If whatever Axes is collecting isn't a class with it's own Name property then the DisplayMemberPath="Name" property may be causing you to not see anything.
Using a KeyedCollection as an ItemsSource is perfectly fine though. The ItemsSource property is the ItemsControl.ItemsSource property. And it merely requires that whatever it's bound to implements IEnumerable.
KeyedCollection does implement IEnumerable, as it implements Collection.
Here's a short sample using a KeyedCollection:
<Grid>
<DockPanel x:Name="QuickListButtonsStackPanel">
<Button DockPanel.Dock="Top"
Content="Load Animals"
Click="AnimalButtonClick" />
<Button DockPanel.Dock="Top"
Content="Load Objects"
Click="ObjectButtonClick" />
<TextBlock DockPanel.Dock="Bottom"
Background="Azure"
Text="{Binding SelectedExample}" />
<ListBox x:Name="uiListBox"
ItemsSource="{Binding Examples}"
SelectedItem="{Binding SelectedExample}" />
</DockPanel>
</Grid>
And the code for our Window & KeyedCollection:
public partial class Window1 : Window, INotifyPropertyChanged
{
public Window1()
{
InitializeComponent();
this.DataContext = this;
}
public KeyedCollection<char, string> Examples
{
get;
set;
}
private string mySelectedExample;
public string SelectedExample
{
get
{ return this.mySelectedExample; }
set
{
this.mySelectedExample = value;
this.NotifyPropertyChanged("SelectedExample");
}
}
private void AnimalButtonClick(object sender, RoutedEventArgs e)
{
Examples = new AlphabetExampleCollection();
Examples.Add("Ardvark");
Examples.Add("Bat");
Examples.Add("Cat");
Examples.Add("Dingo");
Examples.Add("Emu");
NotifyPropertyChanged("Examples");
}
private void ObjectButtonClick(object sender, RoutedEventArgs e)
{
Examples = new AlphabetExampleCollection();
Examples.Add("Apple");
Examples.Add("Ball");
Examples.Add("Chair");
Examples.Add("Desk");
Examples.Add("Eee PC");
NotifyPropertyChanged("Examples");
}
#region INotifyPropertyChanged Members
private void NotifyPropertyChanged(String info)
{
if (PropertyChanged != null)
{
PropertyChanged(this, new PropertyChangedEventArgs(info));
}
}
public event PropertyChangedEventHandler PropertyChanged;
#endregion
}
public class AlphabetExampleCollection : KeyedCollection<char, string>
{
public AlphabetExampleCollection() : base() { }
protected override char GetKeyForItem(string item)
{
return Char.ToUpper(item[0]);
}
}
The other issue that may be occurring is if you are just adding/removing items from the collection, and not re-setting the collection.
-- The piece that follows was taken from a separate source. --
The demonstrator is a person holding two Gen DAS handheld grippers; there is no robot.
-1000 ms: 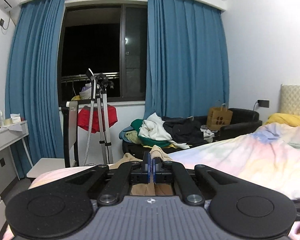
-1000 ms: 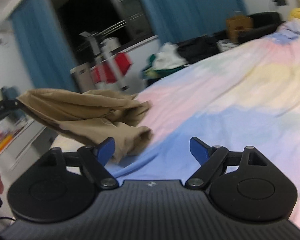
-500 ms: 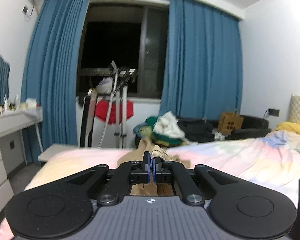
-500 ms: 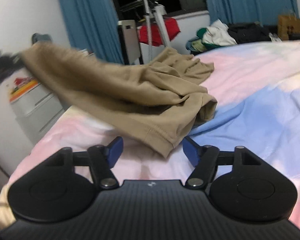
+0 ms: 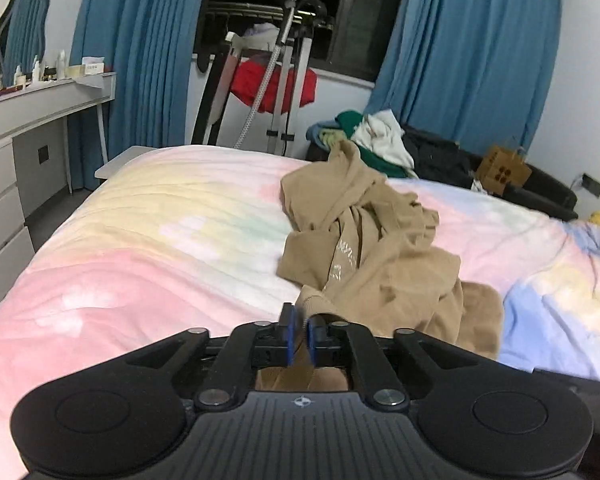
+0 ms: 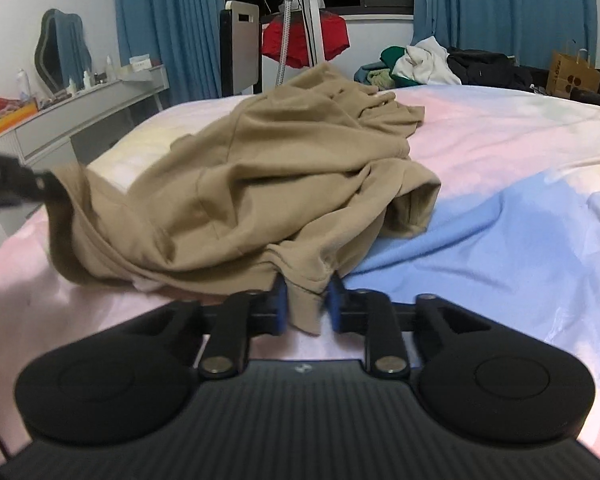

In the example above, you can see that we are re-instating the keyed collection. If we didn't do this, then just calling NotifyPropertyChanged wouldn't do anything.
Lets add in two more buttons to demonstrate this:
<Button DockPanel.Dock="Top"
Content="Add Zebra"
Click="AddZebraClick" />
<Button DockPanel.Dock="Top"
Content="Add YoYo"
Click="AddYoYoClick" />
And the Hanlders:
private void AddZebraClick(object sender, RoutedEventArgs e)
{
Examples.Add("Zebra");
NotifyPropertyChanged("Examples");
}
private void AddYoYoClick(object sender, RoutedEventArgs e)
{
Examples.Add("YoYo");
NotifyPropertyChanged("Examples");
}
Both of these, as is will not work. When you call NotifyPropertyChanged the property has to actually be changed. And in this case, it is not. We've modified it's items, but the Examples collection is still the same collection. To fix this we could cycle the collection as we did in the first part, or if we have access to the UI, we could call:
uiListBox.Items.Refresh();
We could also cycle the DataSource, we could cycle the ListBox's ItemsSource, or we could clear and re-assign the binding but just calling UpdateTarget() won't do it however.